Collection entries.
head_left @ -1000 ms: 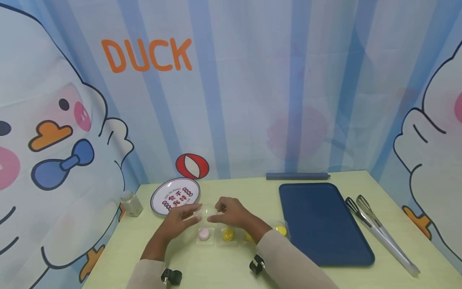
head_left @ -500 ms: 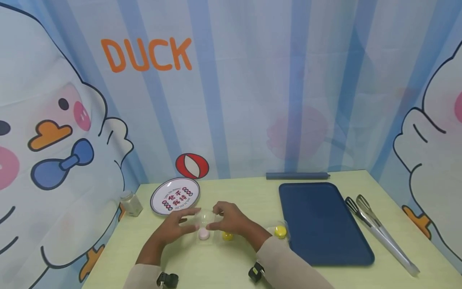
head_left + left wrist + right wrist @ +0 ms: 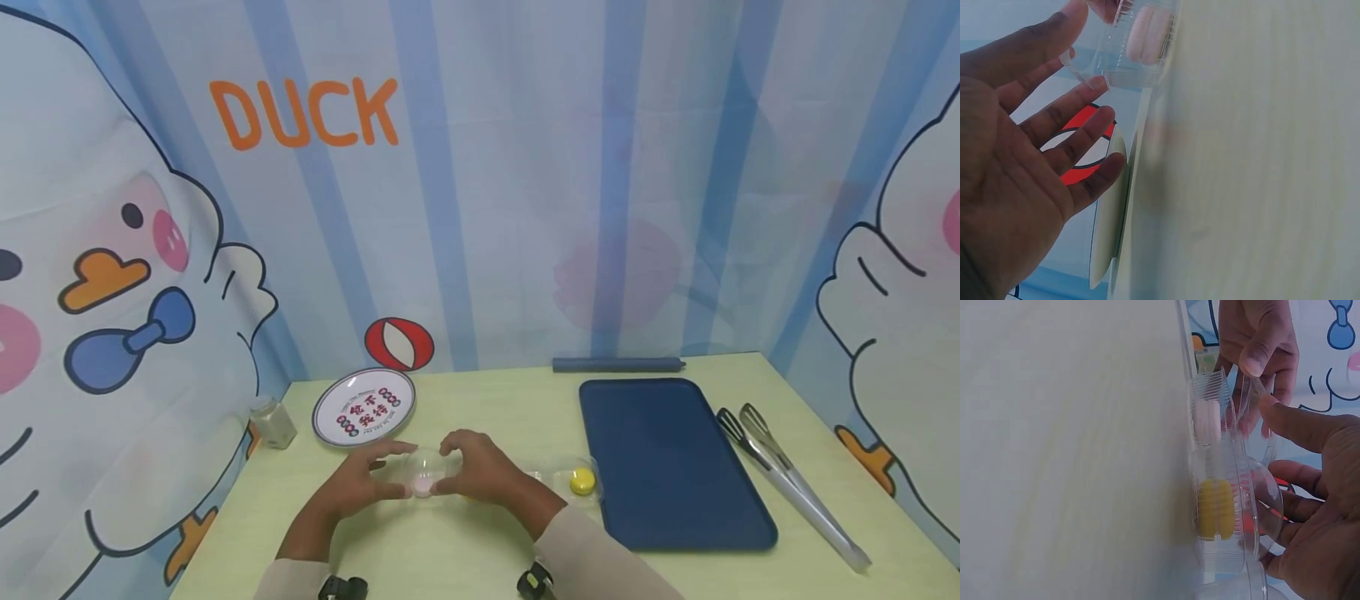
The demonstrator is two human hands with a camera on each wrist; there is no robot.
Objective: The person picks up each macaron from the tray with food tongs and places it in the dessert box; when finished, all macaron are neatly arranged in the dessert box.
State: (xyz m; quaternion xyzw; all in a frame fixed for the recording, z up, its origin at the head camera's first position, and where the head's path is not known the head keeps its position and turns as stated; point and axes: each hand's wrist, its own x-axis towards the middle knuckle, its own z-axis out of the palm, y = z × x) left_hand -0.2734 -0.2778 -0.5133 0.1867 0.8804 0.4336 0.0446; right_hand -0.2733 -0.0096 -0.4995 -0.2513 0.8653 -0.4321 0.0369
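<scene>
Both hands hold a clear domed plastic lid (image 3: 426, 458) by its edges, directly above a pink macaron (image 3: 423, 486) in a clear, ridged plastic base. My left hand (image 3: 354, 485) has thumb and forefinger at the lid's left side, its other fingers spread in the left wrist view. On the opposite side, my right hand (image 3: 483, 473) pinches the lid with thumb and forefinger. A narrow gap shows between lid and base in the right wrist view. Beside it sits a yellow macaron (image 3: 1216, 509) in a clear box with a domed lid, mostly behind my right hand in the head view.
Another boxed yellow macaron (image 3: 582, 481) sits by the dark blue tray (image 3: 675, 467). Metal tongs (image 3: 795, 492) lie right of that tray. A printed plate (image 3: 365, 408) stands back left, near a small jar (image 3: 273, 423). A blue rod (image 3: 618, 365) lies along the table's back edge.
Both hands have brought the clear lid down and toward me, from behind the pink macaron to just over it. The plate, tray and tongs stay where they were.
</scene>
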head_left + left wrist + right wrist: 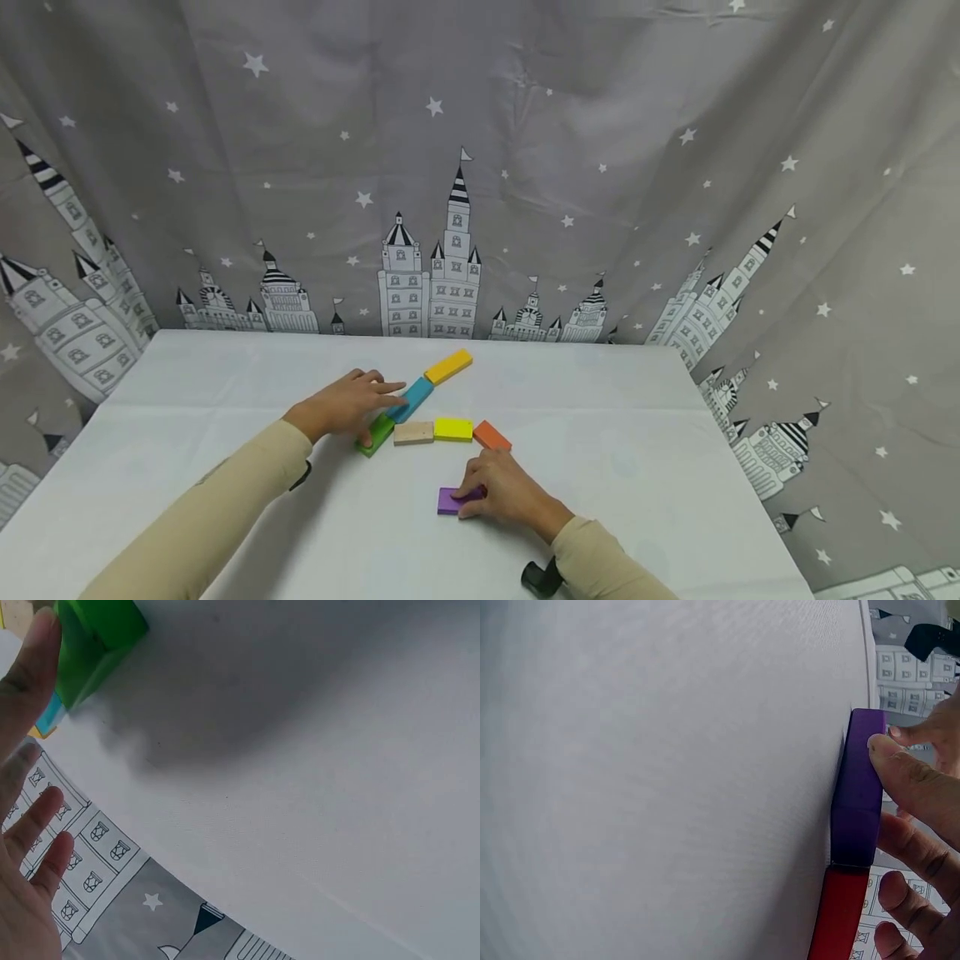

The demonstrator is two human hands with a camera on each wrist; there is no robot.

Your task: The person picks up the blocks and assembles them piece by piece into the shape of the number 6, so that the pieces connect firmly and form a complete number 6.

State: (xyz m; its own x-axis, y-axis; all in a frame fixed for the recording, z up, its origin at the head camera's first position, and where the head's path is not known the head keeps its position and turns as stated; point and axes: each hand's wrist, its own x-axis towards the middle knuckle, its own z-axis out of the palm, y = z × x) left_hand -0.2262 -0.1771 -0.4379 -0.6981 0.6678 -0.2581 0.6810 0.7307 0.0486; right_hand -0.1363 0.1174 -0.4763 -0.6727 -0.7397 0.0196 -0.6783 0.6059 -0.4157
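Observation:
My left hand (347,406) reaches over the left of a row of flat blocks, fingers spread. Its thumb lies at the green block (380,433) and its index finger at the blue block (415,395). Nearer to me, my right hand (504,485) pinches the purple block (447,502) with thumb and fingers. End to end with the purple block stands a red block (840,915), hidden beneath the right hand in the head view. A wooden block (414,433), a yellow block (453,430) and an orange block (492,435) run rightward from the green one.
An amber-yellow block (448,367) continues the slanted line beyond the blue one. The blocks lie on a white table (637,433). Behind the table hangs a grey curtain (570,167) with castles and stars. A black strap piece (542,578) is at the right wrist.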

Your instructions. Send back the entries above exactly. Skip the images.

Answer to this problem.
head_left @ -1000 ms: 
head_left @ -500 ms: 
head_left + left wrist + right wrist @ +0 ms: 
The demonstrator is two human hands with a camera on each wrist; there is no robot.
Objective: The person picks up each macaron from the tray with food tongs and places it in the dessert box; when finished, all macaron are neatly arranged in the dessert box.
State: (xyz m; quaternion xyzw; all in a frame fixed for the recording, z up, its origin at the head camera's first position, and where the head's path is not known the head keeps its position and turns as stated; point and axes: each hand's wrist, its own x-axis towards the middle knuckle, its own z-axis out of the palm, y = z × x) left_hand -0.2734 -0.2778 -0.5133 0.1867 0.8804 0.4336 0.0446; right_hand -0.2733 -0.0096 -0.4995 -0.2513 0.8653 -0.4321 0.0369
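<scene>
Both hands hold a clear domed plastic lid (image 3: 426, 458) by its edges, directly above a pink macaron (image 3: 423, 486) in a clear, ridged plastic base. My left hand (image 3: 354, 485) has thumb and forefinger at the lid's left side, its other fingers spread in the left wrist view. On the opposite side, my right hand (image 3: 483, 473) pinches the lid with thumb and forefinger. A narrow gap shows between lid and base in the right wrist view. Beside it sits a yellow macaron (image 3: 1216, 509) in a clear box with a domed lid, mostly behind my right hand in the head view.
Another boxed yellow macaron (image 3: 582, 481) sits by the dark blue tray (image 3: 675, 467). Metal tongs (image 3: 795, 492) lie right of that tray. A printed plate (image 3: 365, 408) stands back left, near a small jar (image 3: 273, 423). A blue rod (image 3: 618, 365) lies along the table's back edge.
Both hands have brought the clear lid down and toward me, from behind the pink macaron to just over it. The plate, tray and tongs stay where they were.
</scene>
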head_left + left wrist + right wrist: 

The demonstrator is two human hands with a camera on each wrist; there is no robot.

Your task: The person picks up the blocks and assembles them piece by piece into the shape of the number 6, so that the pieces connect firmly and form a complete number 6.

State: (xyz m; its own x-axis, y-axis; all in a frame fixed for the recording, z up, its origin at the head camera's first position, and where the head's path is not known the head keeps its position and turns as stated; point and axes: each hand's wrist, its own x-axis towards the middle knuckle, its own z-axis out of the palm, y = z × x) left_hand -0.2262 -0.1771 -0.4379 -0.6981 0.6678 -0.2581 0.6810 0.7307 0.0486; right_hand -0.1363 0.1174 -0.4763 -0.6727 -0.7397 0.0196 -0.6783 0.6059 -0.4157
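Observation:
My left hand (347,406) reaches over the left of a row of flat blocks, fingers spread. Its thumb lies at the green block (380,433) and its index finger at the blue block (415,395). Nearer to me, my right hand (504,485) pinches the purple block (447,502) with thumb and fingers. End to end with the purple block stands a red block (840,915), hidden beneath the right hand in the head view. A wooden block (414,433), a yellow block (453,430) and an orange block (492,435) run rightward from the green one.
An amber-yellow block (448,367) continues the slanted line beyond the blue one. The blocks lie on a white table (637,433). Behind the table hangs a grey curtain (570,167) with castles and stars. A black strap piece (542,578) is at the right wrist.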

This exercise has nothing further to it.